■ Task objective:
Write back every line of the listing exactly, excluding images.

########

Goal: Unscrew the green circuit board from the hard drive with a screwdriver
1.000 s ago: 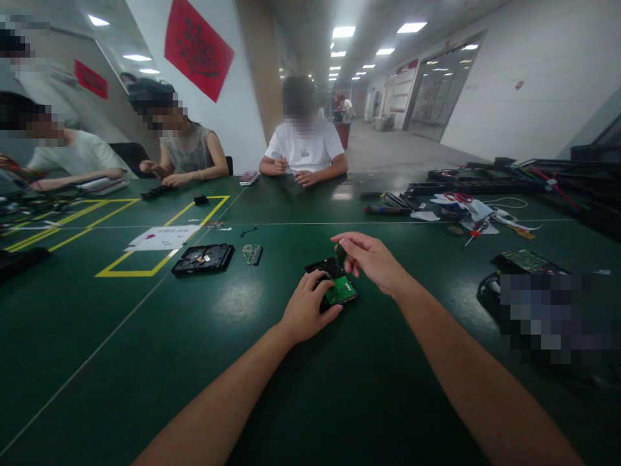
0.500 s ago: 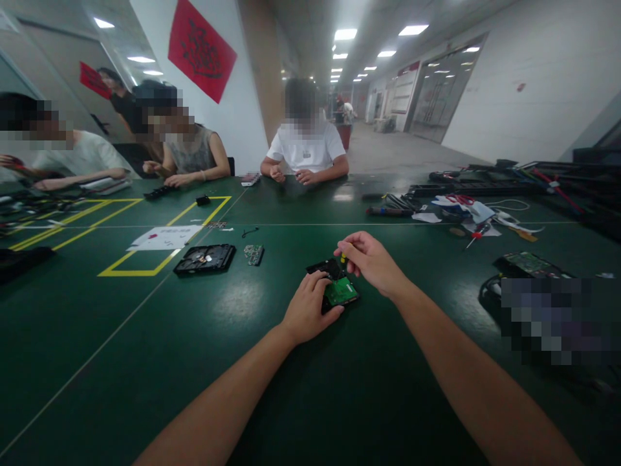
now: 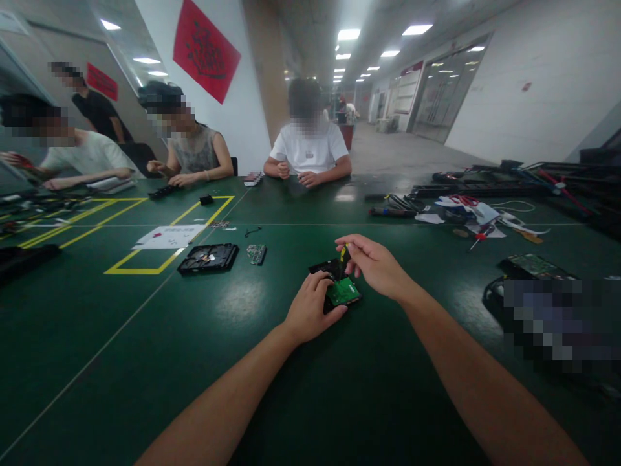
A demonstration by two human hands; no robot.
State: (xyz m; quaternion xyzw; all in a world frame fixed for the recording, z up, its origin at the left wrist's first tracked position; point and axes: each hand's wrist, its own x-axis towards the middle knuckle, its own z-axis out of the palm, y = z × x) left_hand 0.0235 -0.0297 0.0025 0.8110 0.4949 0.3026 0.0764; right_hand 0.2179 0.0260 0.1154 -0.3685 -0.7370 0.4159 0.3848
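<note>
A hard drive (image 3: 345,292) with a green circuit board on its upper face lies on the dark green table in front of me. Wrapped over its left side is my left hand (image 3: 310,305), thumb at the near edge and fingers on top. My right hand (image 3: 371,262) is closed around a yellow and black screwdriver (image 3: 345,254), held upright above the drive. The screwdriver's tip points down at the board; whether it touches a screw is too small to tell.
An opened black drive casing (image 3: 208,258) and a small circuit board (image 3: 256,254) lie to the left, near a white paper (image 3: 169,237). At right are a red screwdriver (image 3: 480,238), cables and a larger board (image 3: 536,266). Co-workers sit across the table (image 3: 272,388).
My right hand turns and shifts slightly on the screwdriver while my left hand stays on the hard drive. In the background, a person in black has moved left. The view has shifted a little.
</note>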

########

■ Answer below:
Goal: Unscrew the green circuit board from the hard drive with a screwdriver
1.000 s ago: 
0.500 s ago: 
now: 
A demonstration by two human hands; no robot.
State: (xyz m; quaternion xyzw; all in a world frame fixed for the recording, z up, its origin at the left wrist's first tracked position; point and axes: each hand's wrist, its own x-axis towards the middle knuckle, its own z-axis out of the palm, y = z × x) left_hand 0.0235 -0.0297 0.0025 0.8110 0.4949 0.3026 0.0764; right_hand 0.2179 0.0260 0.1154 -0.3685 -0.7370 0.4159 0.3848
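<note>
A hard drive (image 3: 345,292) with a green circuit board on its upper face lies on the dark green table in front of me. Wrapped over its left side is my left hand (image 3: 310,305), thumb at the near edge and fingers on top. My right hand (image 3: 371,262) is closed around a yellow and black screwdriver (image 3: 345,254), held upright above the drive. The screwdriver's tip points down at the board; whether it touches a screw is too small to tell.
An opened black drive casing (image 3: 208,258) and a small circuit board (image 3: 256,254) lie to the left, near a white paper (image 3: 169,237). At right are a red screwdriver (image 3: 480,238), cables and a larger board (image 3: 536,266). Co-workers sit across the table (image 3: 272,388).
My right hand turns and shifts slightly on the screwdriver while my left hand stays on the hard drive. In the background, a person in black has moved left. The view has shifted a little.
</note>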

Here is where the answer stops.